Photo by Masanori Naruse

レディ・デイの記憶がドライブするクールネス

 ビリー・ホリデイに捧げるトリビュート・アルバム『イエスタデイ・アイ・ハド・ザ・ブルース』をリリースしたホセ・ジェイムズが来日をした。2011年にアムステルダムでやったトリビュート・コンサートが、このプロジェクトの始まりだったという。常日頃から、影響を受けた アーティストとして、マーヴィン・ゲイ、ジョン・コルトレーン、そしてビリー・ホリデイの名前を挙げてきたホセにとって、この企画とコンセプトを固めるのは必然的なことだったのだろうが、なぜビリー・ホリデイに惹かれてきたのか。彼はセルフ・ライナーで「十代の難しい時期にビリーを再発見した」と記している。
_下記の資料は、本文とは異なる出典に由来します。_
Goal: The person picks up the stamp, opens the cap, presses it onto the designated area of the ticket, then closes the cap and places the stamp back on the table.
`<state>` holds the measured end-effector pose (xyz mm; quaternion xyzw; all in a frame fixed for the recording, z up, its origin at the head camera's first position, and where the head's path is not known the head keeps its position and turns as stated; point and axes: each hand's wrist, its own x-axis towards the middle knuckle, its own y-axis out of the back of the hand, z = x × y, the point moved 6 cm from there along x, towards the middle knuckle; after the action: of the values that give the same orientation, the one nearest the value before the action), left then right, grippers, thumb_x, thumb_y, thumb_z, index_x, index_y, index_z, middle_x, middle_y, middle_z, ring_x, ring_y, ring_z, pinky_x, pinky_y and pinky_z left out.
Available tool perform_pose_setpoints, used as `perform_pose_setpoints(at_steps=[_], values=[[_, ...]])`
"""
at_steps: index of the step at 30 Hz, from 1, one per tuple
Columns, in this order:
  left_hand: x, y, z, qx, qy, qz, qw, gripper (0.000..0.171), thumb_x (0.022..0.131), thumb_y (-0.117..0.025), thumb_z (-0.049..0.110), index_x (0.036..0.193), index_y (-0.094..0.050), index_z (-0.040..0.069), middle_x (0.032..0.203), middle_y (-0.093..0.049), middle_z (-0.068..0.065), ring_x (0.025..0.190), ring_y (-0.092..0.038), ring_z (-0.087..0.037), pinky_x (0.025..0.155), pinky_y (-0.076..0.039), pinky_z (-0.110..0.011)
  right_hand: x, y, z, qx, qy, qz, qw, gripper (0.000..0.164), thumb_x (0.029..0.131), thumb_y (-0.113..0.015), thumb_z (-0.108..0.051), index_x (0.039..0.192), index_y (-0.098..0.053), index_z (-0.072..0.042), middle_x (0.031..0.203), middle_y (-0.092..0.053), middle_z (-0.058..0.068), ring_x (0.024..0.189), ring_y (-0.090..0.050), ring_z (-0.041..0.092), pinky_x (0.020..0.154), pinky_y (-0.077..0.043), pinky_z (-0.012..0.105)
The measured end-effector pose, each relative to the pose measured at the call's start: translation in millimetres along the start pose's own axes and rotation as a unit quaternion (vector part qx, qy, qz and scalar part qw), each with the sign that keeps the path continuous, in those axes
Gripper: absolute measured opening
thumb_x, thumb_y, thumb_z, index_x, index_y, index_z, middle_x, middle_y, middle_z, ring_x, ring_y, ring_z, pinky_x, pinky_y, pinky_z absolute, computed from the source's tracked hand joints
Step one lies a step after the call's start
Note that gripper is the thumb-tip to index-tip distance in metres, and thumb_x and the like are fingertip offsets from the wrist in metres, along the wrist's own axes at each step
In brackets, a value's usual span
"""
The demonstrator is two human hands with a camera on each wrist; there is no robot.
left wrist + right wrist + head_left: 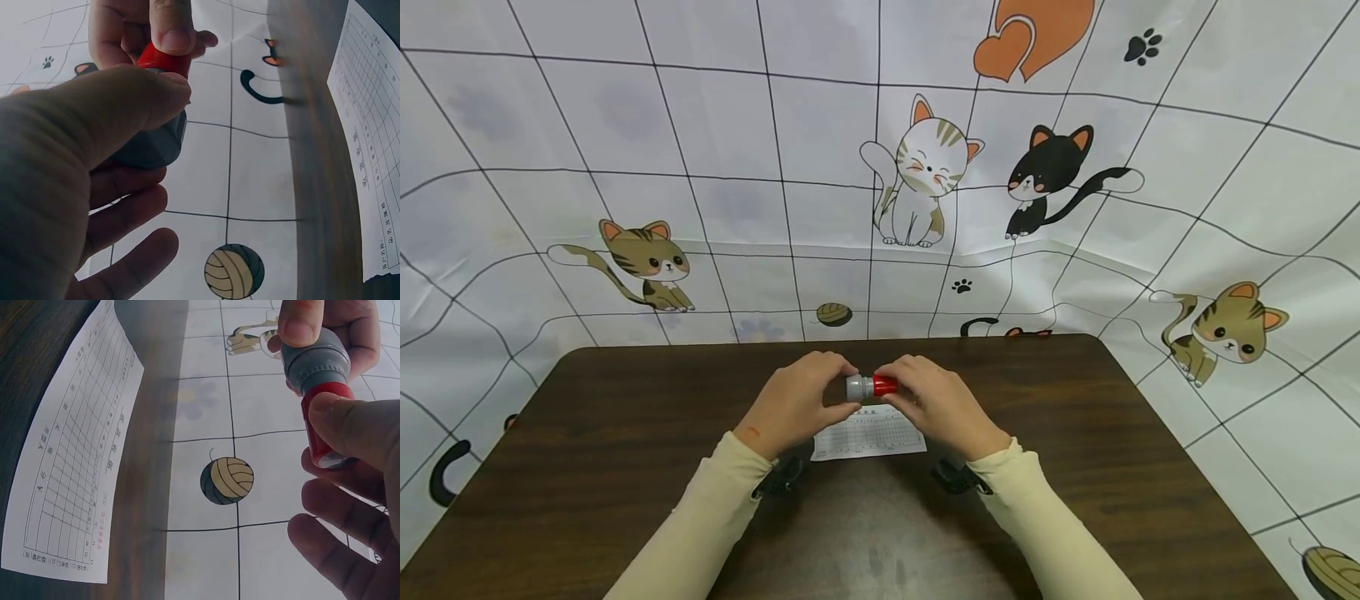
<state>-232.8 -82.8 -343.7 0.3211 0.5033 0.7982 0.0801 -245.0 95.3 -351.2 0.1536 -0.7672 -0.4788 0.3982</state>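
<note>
Above the table, both hands hold a small grey-and-red, stamp-like cylinder lengthwise between them. My left hand pinches the grey end with thumb and fingers. My right hand pinches the red end. In the right wrist view, a ribbed grey neck joins the two parts, and the red end has a clear, glassy tip. The lower fingers of each hand are spread away from the cylinder. Just below the hands, a printed paper form with a grid lies on the table.
The dark brown wooden table ends just beyond the hands. Behind and beside it hangs a white sheet with grid lines and cartoon cats. Dark wrist cameras sit under the cream sleeves.
</note>
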Motion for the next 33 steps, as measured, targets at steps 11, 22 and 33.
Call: perform_pose_setpoints(at_steps=[11, 22, 33], values=[[1.7, 0.7, 1.1, -0.005, -0.011, -0.001, 0.9999, 0.046, 0.084, -0.089, 0.023, 0.125, -0.070, 0.011, 0.124, -0.072, -0.005, 0.118, -0.067, -0.023, 0.098, -0.056, -0.044, -0.8, 0.2, 1.4, 0.004, -0.007, -0.003, 1.000, 0.035, 0.092, -0.081, -0.019, 0.123, -0.068, -0.010, 0.113, -0.070, 0.002, 0.098, -0.064, 0.014, 0.084, -0.060, 0.032], [1.5, 0.2, 0.5, 0.017, -0.009, 0.023, 0.9995, 0.050, 0.083, -0.089, 0.029, 0.127, -0.071, 0.012, 0.124, -0.073, -0.006, 0.112, -0.071, -0.024, 0.094, -0.058, -0.043, 1.4, 4.8, 1.2, -0.017, 0.011, 0.035, 0.999, 0.031, 0.089, -0.085, -0.021, 0.114, -0.071, -0.010, 0.102, -0.072, 0.000, 0.092, -0.063, 0.016, 0.096, -0.051, 0.042], [-0.7, -1.9, 0.2, 0.029, -0.021, 0.051, 0.9981, 0.049, 0.079, -0.092, 0.035, 0.117, -0.071, 0.012, 0.112, -0.073, -0.002, 0.098, -0.069, -0.019, 0.084, -0.061, -0.039, 0.7, 3.7, 1.7, -0.016, 0.002, 0.031, 0.999, 0.030, 0.089, -0.084, -0.020, 0.115, -0.071, -0.013, 0.103, -0.070, -0.003, 0.093, -0.061, 0.014, 0.094, -0.052, 0.039]])
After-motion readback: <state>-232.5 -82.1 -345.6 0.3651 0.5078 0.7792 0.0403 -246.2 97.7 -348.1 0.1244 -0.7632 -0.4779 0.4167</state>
 「ヒップホップから興味を持ち、ジャズを知っていく中で出会ったのがビリーのVerveの2枚組コンピ(『Lady in Autumn: The Best Of The Verve Years』)だった。ビリーの作品の中でもこの頃のものが一番好きだ。いまの自分がいるのは、この頃の彼女がベースになっている。高校の難しい時期で、周りにも馴染めなくて楽しくなかったが、彼女が歌うものには、どんな痛みにも通じているような気がして、感銘を受けた」

JOSE JAMES 『Yesterday I Had The Blues』 Blue Note/ユニバーサル(2015)
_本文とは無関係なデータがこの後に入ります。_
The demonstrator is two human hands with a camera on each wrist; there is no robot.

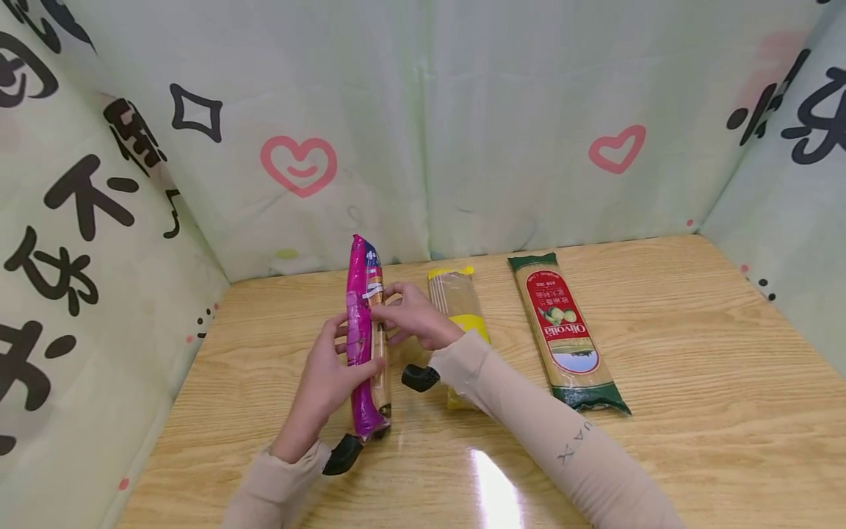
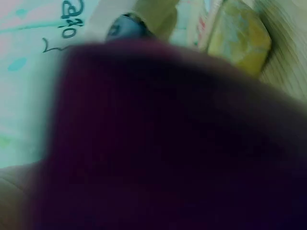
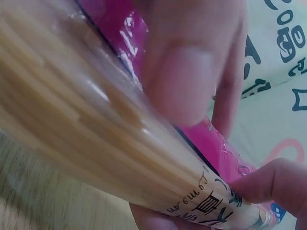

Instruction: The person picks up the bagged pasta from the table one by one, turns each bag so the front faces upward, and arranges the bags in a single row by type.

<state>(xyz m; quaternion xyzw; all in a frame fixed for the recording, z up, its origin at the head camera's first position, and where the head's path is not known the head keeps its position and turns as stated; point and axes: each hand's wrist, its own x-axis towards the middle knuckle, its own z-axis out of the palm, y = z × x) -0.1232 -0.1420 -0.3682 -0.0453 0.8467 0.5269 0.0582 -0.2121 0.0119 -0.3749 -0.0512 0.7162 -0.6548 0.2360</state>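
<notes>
A magenta bag of dried noodles [image 1: 360,338] with a clear side stands tilted up on the left part of the table. My left hand [image 1: 330,375] grips its lower half, thumb across the clear side. Higher up, my right hand [image 1: 413,316] pinches the bag's right edge near its printed label. Pale straight noodles [image 3: 86,110] show through the clear film in the right wrist view, with fingers on the bag. The dark magenta bag [image 2: 144,134] fills most of the left wrist view, hiding the left fingers.
Just right of my right hand lies a yellow-and-clear noodle pack [image 1: 459,294], partly behind the forearm. Farther right lies an Olivoilà pasta pack [image 1: 562,323] with green ends and a red label. Printed curtains [image 1: 423,147] wall in the wooden table [image 1: 694,353].
</notes>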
 ドン・ウォズが初めてホセのプロデューサーを務めた本作は、これまでのホセのバックとはまったく違うミュージシャンが選ばれた。ピアノにジェイソン・モラン、ベースにジョン・パティトゥッチ、ドラムにエリック・ハーランドという編成も興味深い。

 「ジェイソンのファッツ・ウォーラーのプロジェクト(『オール・ライズ』)には残念ながらスケジュールが合わなくて参加できなかった。だから今回彼が参加してくれてほんとうに嬉しかった。ジョンとエリックについては、今回初めて会ってその日にいきなり音を出したんだが、 まさに夢が叶ったというメンツだよ」

 録音は僅か4時間で終わり、自身も驚いたという。アルバムを聴いていても、コンビネーションの良さは充分に感じられるが、それにはドン・ ウォズの存在も大きく作用しているようだ。

 「ドンは最小限のことしか言わなかった。彼はオーケストラでいうと指揮者で、入るタイミングを教えてくれる。でもオーケストラはコンサートマスターの指示を待っている。コンサートマスターと指揮者の間の信頼関係があって、みんなが指揮者を向いて演奏している。僕は一番最初に演奏を始めるヴァイオリンだね。ドンの指示は的確で、無駄なテイクがないんだ」

 先頃インタヴューしたジェイソンもドンについて同様の発言をしていたが、ホセのこのアルバムからも、ドン・ウォズと新しいブルーノートが如何にアーティストを活性化させているかを伺い知ることができた。